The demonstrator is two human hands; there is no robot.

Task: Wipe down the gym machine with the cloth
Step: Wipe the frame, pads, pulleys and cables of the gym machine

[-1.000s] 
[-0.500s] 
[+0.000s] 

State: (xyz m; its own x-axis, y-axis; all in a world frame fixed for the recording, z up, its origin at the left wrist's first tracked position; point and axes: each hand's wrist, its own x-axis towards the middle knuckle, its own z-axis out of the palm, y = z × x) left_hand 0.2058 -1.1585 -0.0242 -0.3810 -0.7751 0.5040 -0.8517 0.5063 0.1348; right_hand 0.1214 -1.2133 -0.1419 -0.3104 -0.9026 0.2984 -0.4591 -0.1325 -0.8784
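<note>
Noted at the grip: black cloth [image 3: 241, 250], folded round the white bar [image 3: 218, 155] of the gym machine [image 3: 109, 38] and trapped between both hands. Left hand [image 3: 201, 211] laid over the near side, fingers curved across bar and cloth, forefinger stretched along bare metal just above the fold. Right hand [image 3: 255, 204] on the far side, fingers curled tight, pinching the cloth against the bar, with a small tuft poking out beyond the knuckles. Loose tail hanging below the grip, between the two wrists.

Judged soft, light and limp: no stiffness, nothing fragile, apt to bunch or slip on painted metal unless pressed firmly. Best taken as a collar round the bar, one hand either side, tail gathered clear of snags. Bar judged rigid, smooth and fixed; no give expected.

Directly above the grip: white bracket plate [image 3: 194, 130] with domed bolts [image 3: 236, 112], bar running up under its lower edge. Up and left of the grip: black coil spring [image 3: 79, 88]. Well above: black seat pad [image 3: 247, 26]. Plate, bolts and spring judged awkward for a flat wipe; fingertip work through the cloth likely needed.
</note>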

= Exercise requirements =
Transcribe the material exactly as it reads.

= Solution to this problem =
The demonstrator is two human hands; there is no robot.

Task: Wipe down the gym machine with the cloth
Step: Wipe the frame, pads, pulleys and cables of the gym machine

[-1.000s] 
[-0.500s] 
[+0.000s] 

State: (xyz m; its own x-axis, y-axis; all in a world frame fixed for the recording, z up, its origin at the left wrist's first tracked position; point and axes: each hand's wrist, its own x-axis towards the middle knuckle, its own z-axis out of the palm, y = z × x) left_hand 0.2058 -1.1585 -0.0242 -0.3810 -0.7751 0.5040 -0.8517 0.5063 0.1348; right_hand 0.1214 -1.2133 -0.1419 -0.3104 -0.9026 0.2984 -0.4591 -0.1325 -0.8784
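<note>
Noted at the grip: black cloth [image 3: 241, 250], folded round the white bar [image 3: 218, 155] of the gym machine [image 3: 109, 38] and trapped between both hands. Left hand [image 3: 201, 211] laid over the near side, fingers curved across bar and cloth, forefinger stretched along bare metal just above the fold. Right hand [image 3: 255, 204] on the far side, fingers curled tight, pinching the cloth against the bar, with a small tuft poking out beyond the knuckles. Loose tail hanging below the grip, between the two wrists.

Judged soft, light and limp: no stiffness, nothing fragile, apt to bunch or slip on painted metal unless pressed firmly. Best taken as a collar round the bar, one hand either side, tail gathered clear of snags. Bar judged rigid, smooth and fixed; no give expected.

Directly above the grip: white bracket plate [image 3: 194, 130] with domed bolts [image 3: 236, 112], bar running up under its lower edge. Up and left of the grip: black coil spring [image 3: 79, 88]. Well above: black seat pad [image 3: 247, 26]. Plate, bolts and spring judged awkward for a flat wipe; fingertip work through the cloth likely needed.
</note>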

This output is complete as it stands.